Wednesday, April 23, 2014

Presentation and code fixes

I worked on the presentation a little today. I added information about Demigod's competition (Fitocracy, DailyBurn, etc.) so we can utilize the Goldilocks method to justify why Demigod is different. I also broke out the "three stages to implementing healthy behavior" into three separate slides and added information on how Demigod helps users move through these three stages and build healthy habits.

We still need to work on a conclusion slide, as well as adding "intelligence" statistics (i.e. justifying why we are incorporating an intelligence category of challenges into our website). We also need to reduce and/or condense the amount of facts that we were previously using since having too many just bores the listener and takes away time from other important areas, like the demo.

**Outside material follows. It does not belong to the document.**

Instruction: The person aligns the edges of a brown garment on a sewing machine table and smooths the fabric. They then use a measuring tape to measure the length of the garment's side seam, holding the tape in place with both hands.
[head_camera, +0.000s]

I also worked on fixing an issue with our app that had been annoying me for quite awhile. We had incorporated a drop-down menu in the right side of the navbar. This menu has the user's name on it (as you see in most websites) and, when clicked, it displays a list of links relevant to the user (their created challenges, their completed challenges, etc). However, if you clicked the user's name again to close the drop down and then moved the mouse so it was no longer hovering over the name, the text for the name would turn dark grey (instead of white, which is the color it is supposed to show when the mouse is not hovering over it). I spent a good thirty minutes going through the CSS for the navbar in the Chrome's Developer Tools panel, trying to figure out where this color was being set. After some trial and error (read, "playing around") I finally discovered that I had to set the color and background-color properties of the default navbar "hover" and "focus" properties for the navbar links. This solved the problem and now the link is white when the menu is closed and the mouse is no longer hovering over the user's name in the navbar.

Finally, I added some text to the current challenge partial which tells the user how many check-ins they have to do for a given week. To improve this, I might end up adding another Ajax call to get the time and date when the user can next check-in (since we restrict check-ins to once per 24-hours).